Activity => Exactly as they appear, set down all the lines of the material.

[Source data — start]

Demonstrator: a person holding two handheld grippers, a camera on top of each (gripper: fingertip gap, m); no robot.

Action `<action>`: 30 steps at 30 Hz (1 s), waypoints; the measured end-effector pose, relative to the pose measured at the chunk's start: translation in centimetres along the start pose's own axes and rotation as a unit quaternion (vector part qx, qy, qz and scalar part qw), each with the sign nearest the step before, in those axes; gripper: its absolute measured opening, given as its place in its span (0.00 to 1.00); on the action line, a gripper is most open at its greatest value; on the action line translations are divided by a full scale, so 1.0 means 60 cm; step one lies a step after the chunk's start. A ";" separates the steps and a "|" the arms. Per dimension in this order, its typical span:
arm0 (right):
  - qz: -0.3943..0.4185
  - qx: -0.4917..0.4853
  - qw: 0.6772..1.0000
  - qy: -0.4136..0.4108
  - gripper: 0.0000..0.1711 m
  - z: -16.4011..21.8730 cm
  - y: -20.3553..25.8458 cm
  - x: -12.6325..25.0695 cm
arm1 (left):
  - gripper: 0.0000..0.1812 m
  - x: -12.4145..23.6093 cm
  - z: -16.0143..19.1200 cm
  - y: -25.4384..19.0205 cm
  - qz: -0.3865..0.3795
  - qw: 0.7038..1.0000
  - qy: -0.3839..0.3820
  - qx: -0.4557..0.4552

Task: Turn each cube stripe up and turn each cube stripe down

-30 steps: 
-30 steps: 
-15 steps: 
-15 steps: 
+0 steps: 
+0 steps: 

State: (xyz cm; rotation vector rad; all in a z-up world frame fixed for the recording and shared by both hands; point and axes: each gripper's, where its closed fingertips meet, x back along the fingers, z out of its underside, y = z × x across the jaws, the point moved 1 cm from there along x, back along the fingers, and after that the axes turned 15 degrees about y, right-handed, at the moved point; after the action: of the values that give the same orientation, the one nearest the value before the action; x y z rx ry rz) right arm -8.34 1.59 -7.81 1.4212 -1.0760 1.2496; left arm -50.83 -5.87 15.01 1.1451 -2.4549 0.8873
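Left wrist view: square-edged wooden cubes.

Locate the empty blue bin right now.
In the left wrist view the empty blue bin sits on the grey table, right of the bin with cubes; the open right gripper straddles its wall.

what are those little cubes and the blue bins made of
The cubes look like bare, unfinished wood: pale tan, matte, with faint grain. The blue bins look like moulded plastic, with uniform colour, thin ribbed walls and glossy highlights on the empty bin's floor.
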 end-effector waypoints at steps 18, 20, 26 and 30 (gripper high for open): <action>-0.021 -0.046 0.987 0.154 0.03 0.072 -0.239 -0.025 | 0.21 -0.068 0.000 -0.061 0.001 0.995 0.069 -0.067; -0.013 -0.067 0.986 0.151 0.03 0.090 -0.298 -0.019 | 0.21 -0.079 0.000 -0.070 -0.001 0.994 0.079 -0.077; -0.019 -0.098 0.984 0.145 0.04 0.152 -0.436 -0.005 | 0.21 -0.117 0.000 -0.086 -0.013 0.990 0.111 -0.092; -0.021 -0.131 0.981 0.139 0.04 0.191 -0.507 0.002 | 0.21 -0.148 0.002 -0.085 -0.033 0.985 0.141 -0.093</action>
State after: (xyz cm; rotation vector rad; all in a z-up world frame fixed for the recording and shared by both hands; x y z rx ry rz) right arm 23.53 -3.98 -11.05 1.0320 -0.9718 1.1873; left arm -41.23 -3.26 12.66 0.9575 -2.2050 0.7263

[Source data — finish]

Result below =>
Demonstrator: a person holding two handheld grippers, a camera on top of each (gripper: fingertip gap, m); no robot.

Action `<action>`: 30 steps at 30 Hz (1 s), waypoints; the measured end-effector pose, relative to the pose measured at the chunk's start: translation in centimetres along the start pose's own axes and rotation as a unit quaternion (vector part qx, qy, qz and scalar part qw), each with the sign nearest the step before, in those axes; gripper: its absolute measured opening, given as its place in its span (0.00 to 1.00); on the action line, a gripper is most open at its greatest value; on the action line translations are divided by a full scale, so 1.0 means 60 cm; step one lies a step after the chunk's start. A ";" separates the steps and a "|" the arms. Per dimension in this order, its typical span:
arm0 (right):
  - qz: -0.3943..0.4185
  - qx: -0.4917..0.4853
  - qw: 0.6772..1.0000
  - qy: -0.4136..0.4108
  - gripper: 0.0000..0.1711 m
  - z: -16.4011..21.8730 cm
  - y: -20.3553..25.8458 cm
  - x: -12.6325..25.0695 cm
arm1 (left):
  - gripper: 0.0000..0.1812 m
  - x: -12.4145..23.6093 cm
  - z: -16.0143..19.1200 cm
  - y: -25.4384..19.0205 cm
  - qz: -0.3865..0.3795
  - qw: 0.7038..1.0000
  - qy: -0.3839..0.3820
  - qx: -0.4557..0.4552

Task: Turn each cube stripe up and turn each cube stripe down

-30 steps: 
-30 steps: 
-15 steps: 
-15 steps: 
+0 steps: 
+0 steps: 

State: (xyz cm; rotation vector rad; all in a z-up world frame fixed for the recording and shared by both hands; point and axes: each gripper's, where its closed fingertips meet, x back along the fingers, z out of its underside, y = z × x across the jaws, the point moved 1 cm from there along x, back along the fingers, and after that the axes turned 15 degrees about y, right-handed, at the moved point; after the action: of the values that give the same orientation, the one nearest the value before the action; x y z rx ry rz) right arm -8.34 1.59 -7.81 1.4212 -1.0760 1.2496; left arm -50.83 -5.87 15.01 1.1451 -2.4549 0.8873
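Left wrist view: square-edged wooden cubes.

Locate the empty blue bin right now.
In the left wrist view the empty blue bin sits on the grey table, right of the bin with cubes; the open right gripper straddles its wall.

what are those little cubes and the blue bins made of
The cubes look like bare, unfinished wood: pale tan, matte, with faint grain. The blue bins look like moulded plastic, with uniform colour, thin ribbed walls and glossy highlights on the empty bin's floor.
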 end-effector waypoints at steps 18, 20, 26 and 30 (gripper high for open): <action>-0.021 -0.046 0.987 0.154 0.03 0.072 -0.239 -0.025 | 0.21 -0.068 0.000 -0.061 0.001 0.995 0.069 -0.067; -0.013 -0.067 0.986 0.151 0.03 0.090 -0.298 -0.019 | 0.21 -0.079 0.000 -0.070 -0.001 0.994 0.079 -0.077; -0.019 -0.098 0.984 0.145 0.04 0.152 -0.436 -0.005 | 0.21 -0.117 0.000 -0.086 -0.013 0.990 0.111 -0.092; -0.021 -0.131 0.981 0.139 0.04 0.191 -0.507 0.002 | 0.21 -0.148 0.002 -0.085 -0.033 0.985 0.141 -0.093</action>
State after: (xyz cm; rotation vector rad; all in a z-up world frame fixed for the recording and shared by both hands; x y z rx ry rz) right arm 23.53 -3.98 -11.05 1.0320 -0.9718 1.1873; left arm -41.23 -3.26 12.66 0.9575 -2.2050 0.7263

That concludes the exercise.